> _What is needed_
Transcribe the entries, keeping every character the same.

*** Opening Entries supplied ***

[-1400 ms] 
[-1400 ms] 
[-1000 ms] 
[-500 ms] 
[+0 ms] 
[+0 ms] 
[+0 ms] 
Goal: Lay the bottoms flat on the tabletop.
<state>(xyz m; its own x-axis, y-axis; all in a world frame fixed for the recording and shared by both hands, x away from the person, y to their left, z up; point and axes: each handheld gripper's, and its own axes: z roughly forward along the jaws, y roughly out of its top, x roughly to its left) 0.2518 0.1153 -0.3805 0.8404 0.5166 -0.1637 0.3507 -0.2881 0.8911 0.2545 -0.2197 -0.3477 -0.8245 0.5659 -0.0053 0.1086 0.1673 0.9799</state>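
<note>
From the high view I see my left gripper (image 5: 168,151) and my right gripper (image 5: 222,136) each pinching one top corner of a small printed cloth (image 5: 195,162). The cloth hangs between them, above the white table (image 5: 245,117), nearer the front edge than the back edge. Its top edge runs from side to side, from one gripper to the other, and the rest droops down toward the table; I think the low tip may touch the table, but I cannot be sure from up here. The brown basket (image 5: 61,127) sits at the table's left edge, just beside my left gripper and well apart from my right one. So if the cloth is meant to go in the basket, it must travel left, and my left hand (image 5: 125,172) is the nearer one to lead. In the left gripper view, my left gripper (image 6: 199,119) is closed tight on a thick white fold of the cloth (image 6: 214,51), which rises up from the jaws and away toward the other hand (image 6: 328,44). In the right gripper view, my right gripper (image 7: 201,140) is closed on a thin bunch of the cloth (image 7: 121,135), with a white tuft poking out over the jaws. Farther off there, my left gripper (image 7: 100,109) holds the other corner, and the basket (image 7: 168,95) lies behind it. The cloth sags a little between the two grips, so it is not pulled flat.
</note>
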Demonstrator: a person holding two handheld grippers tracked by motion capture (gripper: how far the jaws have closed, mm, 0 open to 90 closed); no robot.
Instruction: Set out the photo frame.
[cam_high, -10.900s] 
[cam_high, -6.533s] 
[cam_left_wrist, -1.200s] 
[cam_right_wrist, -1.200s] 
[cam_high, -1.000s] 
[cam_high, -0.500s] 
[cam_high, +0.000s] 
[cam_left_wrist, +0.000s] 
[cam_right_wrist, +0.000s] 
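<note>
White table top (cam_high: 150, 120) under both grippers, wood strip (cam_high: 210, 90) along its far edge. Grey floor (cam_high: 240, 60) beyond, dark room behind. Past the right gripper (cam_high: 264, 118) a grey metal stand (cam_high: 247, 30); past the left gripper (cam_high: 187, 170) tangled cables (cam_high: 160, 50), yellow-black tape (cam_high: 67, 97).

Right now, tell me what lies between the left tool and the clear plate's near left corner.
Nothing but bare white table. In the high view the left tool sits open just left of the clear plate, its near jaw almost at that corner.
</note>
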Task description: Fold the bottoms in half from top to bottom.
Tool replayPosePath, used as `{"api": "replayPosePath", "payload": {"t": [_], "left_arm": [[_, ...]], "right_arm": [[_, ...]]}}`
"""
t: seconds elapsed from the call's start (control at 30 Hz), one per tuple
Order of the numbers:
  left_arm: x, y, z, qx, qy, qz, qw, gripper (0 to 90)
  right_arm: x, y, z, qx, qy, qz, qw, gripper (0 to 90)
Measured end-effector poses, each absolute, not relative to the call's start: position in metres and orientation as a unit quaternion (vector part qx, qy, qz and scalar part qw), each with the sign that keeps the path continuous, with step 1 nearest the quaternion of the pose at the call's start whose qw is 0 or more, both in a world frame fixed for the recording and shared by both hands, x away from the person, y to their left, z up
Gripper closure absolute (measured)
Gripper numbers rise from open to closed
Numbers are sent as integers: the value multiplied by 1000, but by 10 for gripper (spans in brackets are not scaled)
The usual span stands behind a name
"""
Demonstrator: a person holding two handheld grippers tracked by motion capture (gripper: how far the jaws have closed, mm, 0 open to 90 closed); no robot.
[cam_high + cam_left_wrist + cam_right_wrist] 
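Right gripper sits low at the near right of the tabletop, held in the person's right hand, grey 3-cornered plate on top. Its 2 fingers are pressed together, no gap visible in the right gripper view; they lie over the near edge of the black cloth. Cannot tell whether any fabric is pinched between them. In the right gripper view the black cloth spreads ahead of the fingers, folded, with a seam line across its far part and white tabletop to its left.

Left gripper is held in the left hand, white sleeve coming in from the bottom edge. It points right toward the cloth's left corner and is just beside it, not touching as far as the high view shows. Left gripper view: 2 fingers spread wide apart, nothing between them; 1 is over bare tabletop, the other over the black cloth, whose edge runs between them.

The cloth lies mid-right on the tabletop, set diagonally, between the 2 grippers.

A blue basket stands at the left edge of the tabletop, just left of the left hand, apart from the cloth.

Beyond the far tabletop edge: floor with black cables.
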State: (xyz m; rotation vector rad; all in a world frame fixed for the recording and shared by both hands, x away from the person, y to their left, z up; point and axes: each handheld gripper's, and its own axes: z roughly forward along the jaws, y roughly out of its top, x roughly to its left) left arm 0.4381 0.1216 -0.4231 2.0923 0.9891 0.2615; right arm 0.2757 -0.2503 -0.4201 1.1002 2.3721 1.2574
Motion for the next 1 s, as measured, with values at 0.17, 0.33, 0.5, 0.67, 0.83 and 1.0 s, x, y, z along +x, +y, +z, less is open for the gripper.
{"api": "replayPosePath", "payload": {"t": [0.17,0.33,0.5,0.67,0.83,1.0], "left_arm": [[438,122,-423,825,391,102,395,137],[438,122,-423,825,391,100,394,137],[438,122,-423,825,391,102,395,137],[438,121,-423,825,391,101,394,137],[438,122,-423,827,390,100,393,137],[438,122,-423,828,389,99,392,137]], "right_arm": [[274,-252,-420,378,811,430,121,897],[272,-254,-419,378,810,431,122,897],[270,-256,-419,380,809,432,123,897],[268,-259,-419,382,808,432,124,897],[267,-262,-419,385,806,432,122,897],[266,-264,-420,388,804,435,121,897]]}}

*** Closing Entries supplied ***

> _Output_
[-1400 ms] 
[-1400 ms] 
[-1000 ms] 
[-500 ms] 
[+0 ms] 
[+0 ms] 
[+0 ms] 
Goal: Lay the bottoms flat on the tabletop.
<state>(xyz m; its own x-axis, y-axis; all in a world frame fixed for the recording and shared by both hands, x away from the person, y to their left, z up; point and axes: each handheld gripper's, and its own axes: z roughly forward along the jaws, y roughly out of its top, x roughly to its left) 0.2518 0.1153 -0.3805 0.8404 0.5166 -0.1637 0.3507 -0.2881 0.8911 0.2545 -0.2197 -0.3477 -0.8245 0.5659 -0.0053 0.1086 0.1673 0.9799</state>
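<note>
From the high view I see my left gripper (image 5: 168,151) and my right gripper (image 5: 222,136) each pinching one top corner of a small printed cloth (image 5: 195,162). The cloth hangs between them, above the white table (image 5: 245,117), nearer the front edge than the back edge. Its top edge runs from side to side, from one gripper to the other, and the rest droops down toward the table; I think the low tip may touch the table, but I cannot be sure from up here. The brown basket (image 5: 61,127) sits at the table's left edge, just beside my left gripper and well apart from my right one. So if the cloth is meant to go in the basket, it must travel left, and my left hand (image 5: 125,172) is the nearer one to lead. In the left gripper view, my left gripper (image 6: 199,119) is closed tight on a thick white fold of the cloth (image 6: 214,51), which rises up from the jaws and away toward the other hand (image 6: 328,44). In the right gripper view, my right gripper (image 7: 201,140) is closed on a thin bunch of the cloth (image 7: 121,135), with a white tuft poking out over the jaws. Farther off there, my left gripper (image 7: 100,109) holds the other corner, and the basket (image 7: 168,95) lies behind it. The cloth sags a little between the two grips, so it is not pulled flat.
</note>
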Demonstrator: a person holding two handheld grippers tracked by motion capture (gripper: how far the jaws have closed, mm, 0 open to 90 closed); no robot.
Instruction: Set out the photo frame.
[cam_high, -10.900s] 
[cam_high, -6.533s] 
[cam_left_wrist, -1.200s] 
[cam_right_wrist, -1.200s] 
[cam_high, -1.000s] 
[cam_high, -0.500s] 
[cam_high, +0.000s] 
[cam_left_wrist, +0.000s] 
[cam_right_wrist, +0.000s] 
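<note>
White table top (cam_high: 150, 120) under both grippers, wood strip (cam_high: 210, 90) along its far edge. Grey floor (cam_high: 240, 60) beyond, dark room behind. Past the right gripper (cam_high: 264, 118) a grey metal stand (cam_high: 247, 30); past the left gripper (cam_high: 187, 170) tangled cables (cam_high: 160, 50), yellow-black tape (cam_high: 67, 97).

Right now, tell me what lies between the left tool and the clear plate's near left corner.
Nothing but bare white table. In the high view the left tool sits open just left of the clear plate, its near jaw almost at that corner.
</note>
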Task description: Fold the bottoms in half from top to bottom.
Tool replayPosePath, used as `{"api": "replayPosePath", "payload": {"t": [_], "left_arm": [[_, ...]], "right_arm": [[_, ...]]}}`
"""
t: seconds elapsed from the call's start (control at 30 Hz), one per tuple
Order of the numbers:
  left_arm: x, y, z, qx, qy, qz, qw, gripper (0 to 90)
  right_arm: x, y, z, qx, qy, qz, qw, gripper (0 to 90)
Measured end-effector poses, each absolute, not relative to the call's start: position in metres and orientation as a unit quaternion (vector part qx, qy, qz and scalar part qw), each with the sign that keeps the path continuous, with step 1 nearest the quaternion of the pose at the call's start whose qw is 0 or more, both in a world frame fixed for the recording and shared by both hands, x away from the person, y to their left, z up
Gripper closure absolute (measured)
Gripper numbers rise from open to closed
Numbers are sent as integers: the value multiplied by 1000, but by 10 for gripper (spans in brackets are not scaled)
The usual span stands behind a name
"""
Demonstrator: a person holding two handheld grippers tracked by motion capture (gripper: how far the jaws have closed, mm, 0 open to 90 closed); no robot.
[cam_high + cam_left_wrist + cam_right_wrist] 
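Right gripper sits low at the near right of the tabletop, held in the person's right hand, grey 3-cornered plate on top. Its 2 fingers are pressed together, no gap visible in the right gripper view; they lie over the near edge of the black cloth. Cannot tell whether any fabric is pinched between them. In the right gripper view the black cloth spreads ahead of the fingers, folded, with a seam line across its far part and white tabletop to its left.

Left gripper is held in the left hand, white sleeve coming in from the bottom edge. It points right toward the cloth's left corner and is just beside it, not touching as far as the high view shows. Left gripper view: 2 fingers spread wide apart, nothing between them; 1 is over bare tabletop, the other over the black cloth, whose edge runs between them.

The cloth lies mid-right on the tabletop, set diagonally, between the 2 grippers.

A blue basket stands at the left edge of the tabletop, just left of the left hand, apart from the cloth.

Beyond the far tabletop edge: floor with black cables.
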State: (xyz m; rotation vector rad; all in a world frame fixed for the recording and shared by both hands, x away from the person, y to their left, z up; point and axes: each handheld gripper's, and its own axes: z roughly forward along the jaws, y roughly out of its top, x roughly to its left) left arm 0.4381 0.1216 -0.4231 2.0923 0.9891 0.2615; right arm 0.2757 -0.2503 -0.4201 1.1002 2.3721 1.2574
Motion for the next 1 s, as measured, with values at 0.17, 0.33, 0.5, 0.67, 0.83 and 1.0 s, x, y, z along +x, +y, +z, less is open for the gripper.
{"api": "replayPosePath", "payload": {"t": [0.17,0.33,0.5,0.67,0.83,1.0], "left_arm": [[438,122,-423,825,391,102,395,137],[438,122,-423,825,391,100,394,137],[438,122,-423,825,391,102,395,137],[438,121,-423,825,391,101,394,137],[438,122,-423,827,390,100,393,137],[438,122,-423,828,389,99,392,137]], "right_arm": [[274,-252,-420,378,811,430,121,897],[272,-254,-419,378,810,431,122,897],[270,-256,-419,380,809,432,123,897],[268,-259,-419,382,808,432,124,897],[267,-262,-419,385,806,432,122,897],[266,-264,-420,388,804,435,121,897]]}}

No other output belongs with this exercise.